Work item:
Give back the whole listing exactly as it is written.

Data for this exercise section start

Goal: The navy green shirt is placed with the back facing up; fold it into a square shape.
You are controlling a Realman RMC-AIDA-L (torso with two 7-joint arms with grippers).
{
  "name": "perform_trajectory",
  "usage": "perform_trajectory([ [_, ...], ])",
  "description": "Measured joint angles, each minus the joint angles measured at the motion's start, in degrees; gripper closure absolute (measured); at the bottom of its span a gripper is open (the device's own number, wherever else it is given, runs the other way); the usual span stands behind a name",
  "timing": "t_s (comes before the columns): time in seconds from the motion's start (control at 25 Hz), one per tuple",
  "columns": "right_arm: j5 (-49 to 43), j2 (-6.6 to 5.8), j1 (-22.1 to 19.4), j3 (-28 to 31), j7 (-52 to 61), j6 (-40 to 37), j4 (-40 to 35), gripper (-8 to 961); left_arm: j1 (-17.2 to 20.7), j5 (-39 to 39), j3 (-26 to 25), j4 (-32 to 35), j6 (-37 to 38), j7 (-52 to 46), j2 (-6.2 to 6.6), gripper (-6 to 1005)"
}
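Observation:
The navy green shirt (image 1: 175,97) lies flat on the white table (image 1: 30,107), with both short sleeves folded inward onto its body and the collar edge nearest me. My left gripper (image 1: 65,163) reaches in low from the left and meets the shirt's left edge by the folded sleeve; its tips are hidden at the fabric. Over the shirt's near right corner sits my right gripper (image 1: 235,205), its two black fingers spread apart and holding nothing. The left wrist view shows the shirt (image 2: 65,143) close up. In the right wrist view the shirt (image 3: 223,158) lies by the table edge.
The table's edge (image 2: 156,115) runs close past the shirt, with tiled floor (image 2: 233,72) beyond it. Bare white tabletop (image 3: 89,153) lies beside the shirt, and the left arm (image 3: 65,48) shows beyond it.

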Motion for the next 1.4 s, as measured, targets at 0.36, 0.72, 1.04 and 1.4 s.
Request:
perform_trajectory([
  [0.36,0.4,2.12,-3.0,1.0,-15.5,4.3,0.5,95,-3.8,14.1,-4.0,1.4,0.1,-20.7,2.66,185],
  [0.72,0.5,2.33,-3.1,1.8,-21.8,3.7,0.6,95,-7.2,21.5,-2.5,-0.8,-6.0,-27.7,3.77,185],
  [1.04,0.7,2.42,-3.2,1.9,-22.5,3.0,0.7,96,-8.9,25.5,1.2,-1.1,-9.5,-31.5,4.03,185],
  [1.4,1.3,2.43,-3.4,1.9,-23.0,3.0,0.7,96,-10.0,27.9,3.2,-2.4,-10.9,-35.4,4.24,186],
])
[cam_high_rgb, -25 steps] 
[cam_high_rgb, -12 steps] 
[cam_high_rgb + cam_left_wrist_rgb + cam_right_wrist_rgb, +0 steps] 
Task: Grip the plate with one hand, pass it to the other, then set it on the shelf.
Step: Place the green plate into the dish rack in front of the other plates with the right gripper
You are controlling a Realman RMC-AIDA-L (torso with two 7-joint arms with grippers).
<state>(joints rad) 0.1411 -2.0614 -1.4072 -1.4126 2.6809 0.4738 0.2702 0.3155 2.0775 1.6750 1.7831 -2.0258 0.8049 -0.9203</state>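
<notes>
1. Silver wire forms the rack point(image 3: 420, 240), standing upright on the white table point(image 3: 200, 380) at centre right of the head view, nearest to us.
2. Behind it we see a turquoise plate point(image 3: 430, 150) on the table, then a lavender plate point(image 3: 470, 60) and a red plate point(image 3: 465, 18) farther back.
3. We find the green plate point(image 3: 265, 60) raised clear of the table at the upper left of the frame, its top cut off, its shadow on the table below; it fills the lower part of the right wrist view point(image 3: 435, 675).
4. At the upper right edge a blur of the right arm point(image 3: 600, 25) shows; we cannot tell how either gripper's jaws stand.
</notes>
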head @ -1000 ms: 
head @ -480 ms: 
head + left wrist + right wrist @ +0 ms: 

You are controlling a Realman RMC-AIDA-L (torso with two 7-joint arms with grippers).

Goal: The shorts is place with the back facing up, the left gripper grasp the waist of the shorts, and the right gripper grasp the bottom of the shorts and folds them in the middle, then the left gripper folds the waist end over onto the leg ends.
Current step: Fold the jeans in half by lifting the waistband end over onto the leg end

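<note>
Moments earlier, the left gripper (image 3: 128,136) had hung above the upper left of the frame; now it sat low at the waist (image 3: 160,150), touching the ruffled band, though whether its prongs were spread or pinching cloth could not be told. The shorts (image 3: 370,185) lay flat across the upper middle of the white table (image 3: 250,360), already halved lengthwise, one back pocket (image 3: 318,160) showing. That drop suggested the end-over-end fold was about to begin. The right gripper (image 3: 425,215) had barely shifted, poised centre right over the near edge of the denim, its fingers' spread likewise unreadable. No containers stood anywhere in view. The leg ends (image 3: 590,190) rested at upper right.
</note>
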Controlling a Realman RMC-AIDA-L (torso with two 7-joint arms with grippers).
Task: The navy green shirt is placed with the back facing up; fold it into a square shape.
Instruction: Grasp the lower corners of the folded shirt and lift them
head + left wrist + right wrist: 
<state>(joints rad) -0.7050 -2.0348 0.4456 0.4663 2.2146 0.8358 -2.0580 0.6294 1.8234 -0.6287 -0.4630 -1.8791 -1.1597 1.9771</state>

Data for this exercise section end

Finished task:
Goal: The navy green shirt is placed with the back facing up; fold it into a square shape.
You are controlling a Realman RMC-AIDA-L (torso with two 7-joint arms with grippers).
{
  "name": "perform_trajectory",
  "usage": "perform_trajectory([ [_, ...], ])",
  "description": "Measured joint angles, each minus the joint angles measured at the motion's start, in degrees; gripper closure absolute (measured); at the bottom of its span a gripper is open (the device's own number, wherever else it is given, runs the other way); the usual span stands behind a name",
  "timing": "t_s (comes before the columns): time in seconds from the motion's start (control at 25 Hz), one per tuple",
  "columns": "right_arm: j5 (-49 to 43), j2 (-6.6 to 5.8), j1 (-22.1 to 19.4), j3 (-28 to 31), j7 (-52 to 61), j6 (-40 to 37), j4 (-40 to 35), gripper (-8 to 961); left_arm: j1 (-17.2 to 20.7), j5 (-39 to 39), j3 (-26 to 25), j4 (-32 to 35), j6 (-37 to 38), j7 (-52 to 46), j2 (-6.2 to 6.6), gripper (-6 to 1005)"
}
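Observation:
The navy green shirt (image 1: 175,97) lies flat on the white table (image 1: 30,107), with both short sleeves folded inward onto its body and the collar edge nearest me. My left gripper (image 1: 65,163) reaches in low from the left and meets the shirt's left edge by the folded sleeve; its tips are hidden at the fabric. Over the shirt's near right corner sits my right gripper (image 1: 235,205), its two black fingers spread apart and holding nothing. The left wrist view shows the shirt (image 2: 65,143) close up. In the right wrist view the shirt (image 3: 223,158) lies by the table edge.
The table's edge (image 2: 156,115) runs close past the shirt, with tiled floor (image 2: 233,72) beyond it. Bare white tabletop (image 3: 89,153) lies beside the shirt, and the left arm (image 3: 65,48) shows beyond it.
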
Motion for the next 1.4 s, as measured, targets at 0.36, 0.72, 1.04 and 1.4 s.
Request:
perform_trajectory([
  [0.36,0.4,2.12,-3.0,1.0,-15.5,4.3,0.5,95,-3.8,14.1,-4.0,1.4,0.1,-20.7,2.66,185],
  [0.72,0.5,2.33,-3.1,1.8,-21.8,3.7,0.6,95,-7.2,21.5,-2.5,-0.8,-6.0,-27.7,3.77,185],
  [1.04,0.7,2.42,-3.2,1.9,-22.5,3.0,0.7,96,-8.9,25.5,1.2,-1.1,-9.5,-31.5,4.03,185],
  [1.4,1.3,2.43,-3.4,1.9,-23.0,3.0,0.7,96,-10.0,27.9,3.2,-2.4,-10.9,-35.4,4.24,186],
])
[cam_high_rgb, -25 steps] 
[cam_high_rgb, -12 steps] 
[cam_high_rgb + cam_left_wrist_rgb + cam_right_wrist_rgb, +0 steps] 
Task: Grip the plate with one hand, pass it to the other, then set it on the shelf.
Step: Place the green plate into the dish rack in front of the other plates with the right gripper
You are controlling a Realman RMC-AIDA-L (torso with two 7-joint arms with grippers).
<state>(joints rad) 0.1411 -2.0614 -1.4072 -1.4126 2.6809 0.4738 0.2702 0.3155 2.0775 1.6750 1.7831 -2.0258 0.8049 -0.9203</state>
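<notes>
1. Silver wire forms the rack point(image 3: 420, 240), standing upright on the white table point(image 3: 200, 380) at centre right of the head view, nearest to us.
2. Behind it we see a turquoise plate point(image 3: 430, 150) on the table, then a lavender plate point(image 3: 470, 60) and a red plate point(image 3: 465, 18) farther back.
3. We find the green plate point(image 3: 265, 60) raised clear of the table at the upper left of the frame, its top cut off, its shadow on the table below; it fills the lower part of the right wrist view point(image 3: 435, 675).
4. At the upper right edge a blur of the right arm point(image 3: 600, 25) shows; we cannot tell how either gripper's jaws stand.
</notes>
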head @ -1000 ms: 
head @ -480 ms: 
head + left wrist + right wrist @ +0 ms: 

You are controlling a Realman RMC-AIDA-L (torso with two 7-joint arms with grippers).

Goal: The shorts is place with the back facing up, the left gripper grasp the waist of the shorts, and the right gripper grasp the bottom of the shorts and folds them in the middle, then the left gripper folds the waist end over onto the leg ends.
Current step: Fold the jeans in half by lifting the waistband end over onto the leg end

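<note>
Moments earlier, the left gripper (image 3: 128,136) had hung above the upper left of the frame; now it sat low at the waist (image 3: 160,150), touching the ruffled band, though whether its prongs were spread or pinching cloth could not be told. The shorts (image 3: 370,185) lay flat across the upper middle of the white table (image 3: 250,360), already halved lengthwise, one back pocket (image 3: 318,160) showing. That drop suggested the end-over-end fold was about to begin. The right gripper (image 3: 425,215) had barely shifted, poised centre right over the near edge of the denim, its fingers' spread likewise unreadable. No containers stood anywhere in view. The leg ends (image 3: 590,190) rested at upper right.
</note>
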Controlling a Realman RMC-AIDA-L (torso with two 7-joint arms with grippers).
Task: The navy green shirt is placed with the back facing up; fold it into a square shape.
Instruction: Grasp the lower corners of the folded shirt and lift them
head + left wrist + right wrist: 
<state>(joints rad) -0.7050 -2.0348 0.4456 0.4663 2.2146 0.8358 -2.0580 0.6294 1.8234 -0.6287 -0.4630 -1.8791 -1.1597 1.9771</state>

No additional work is needed on this exercise.